Prometheus cannot scrape kubernetes metrics

7/16/2021

I have setup a kubernetes cluster using kubeadm. I then deployed prometheus on it using the community helm charts. I notice that prometheus cannot scrape metrics from the scheduler, etcd or the controller manager.

For example I see errors like this:

Get "https://192.168.3.83:10259/metrics": dial tcp 192.168.3.83:10259: connect: connection refused

The reason I get these errors is because there is in fact nothing listening on https://192.168.3.83:10259/metrics. This because kube-scheduler has --bind-address set to 127.0.0.1

One way I can fix this is by manually editing the manifest files in /etc/kubernetes/manifests, changin --bind-address to 0.0.0.0

When I do this prometheus is able to scrape those metrics.
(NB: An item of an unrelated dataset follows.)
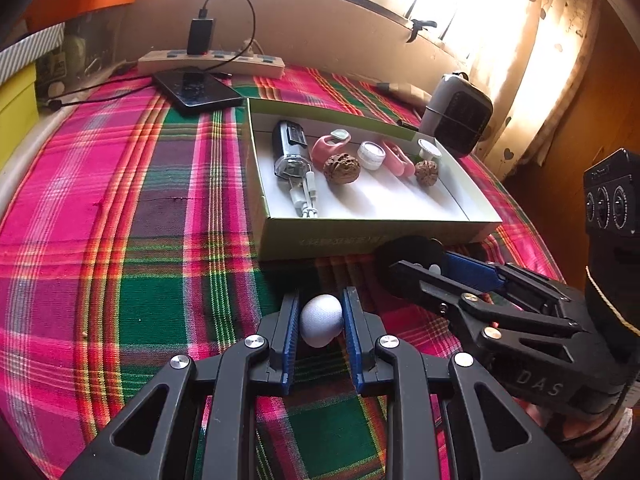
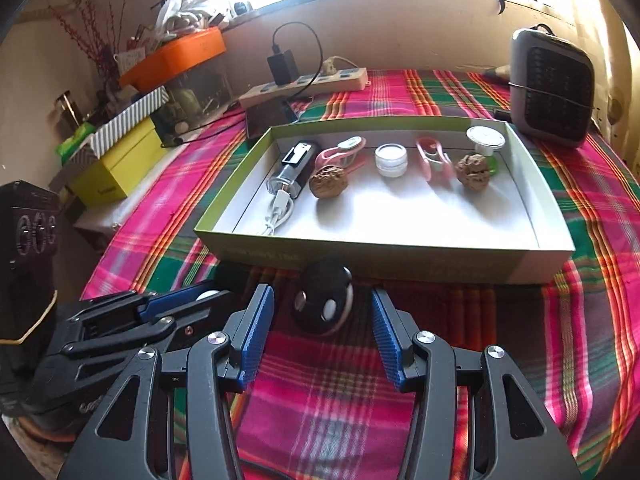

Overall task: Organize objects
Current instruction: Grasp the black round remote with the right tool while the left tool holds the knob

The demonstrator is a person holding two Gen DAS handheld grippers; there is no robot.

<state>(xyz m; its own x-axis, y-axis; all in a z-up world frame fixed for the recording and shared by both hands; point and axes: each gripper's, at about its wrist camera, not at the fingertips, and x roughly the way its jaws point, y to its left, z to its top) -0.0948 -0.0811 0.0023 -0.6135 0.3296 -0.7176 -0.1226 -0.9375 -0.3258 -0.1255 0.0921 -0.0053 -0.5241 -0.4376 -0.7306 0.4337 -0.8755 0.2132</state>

However, is this the correct solution? I assume that those manifest files are actually managed by kubernetes itself, and that I should probably not directly edit those, and do something else. But what?

edit: I have since noticed that changes I make to the manifest files do indeed get overwritten when doing an upgrade. And now I have again lost the etcd and other metrics.

I must be missing something obvious here.

I though that maybe changing the "clusterconfiguration" configmap would do the trick. But if you can do this (and how you should do this) is not documented anywhere.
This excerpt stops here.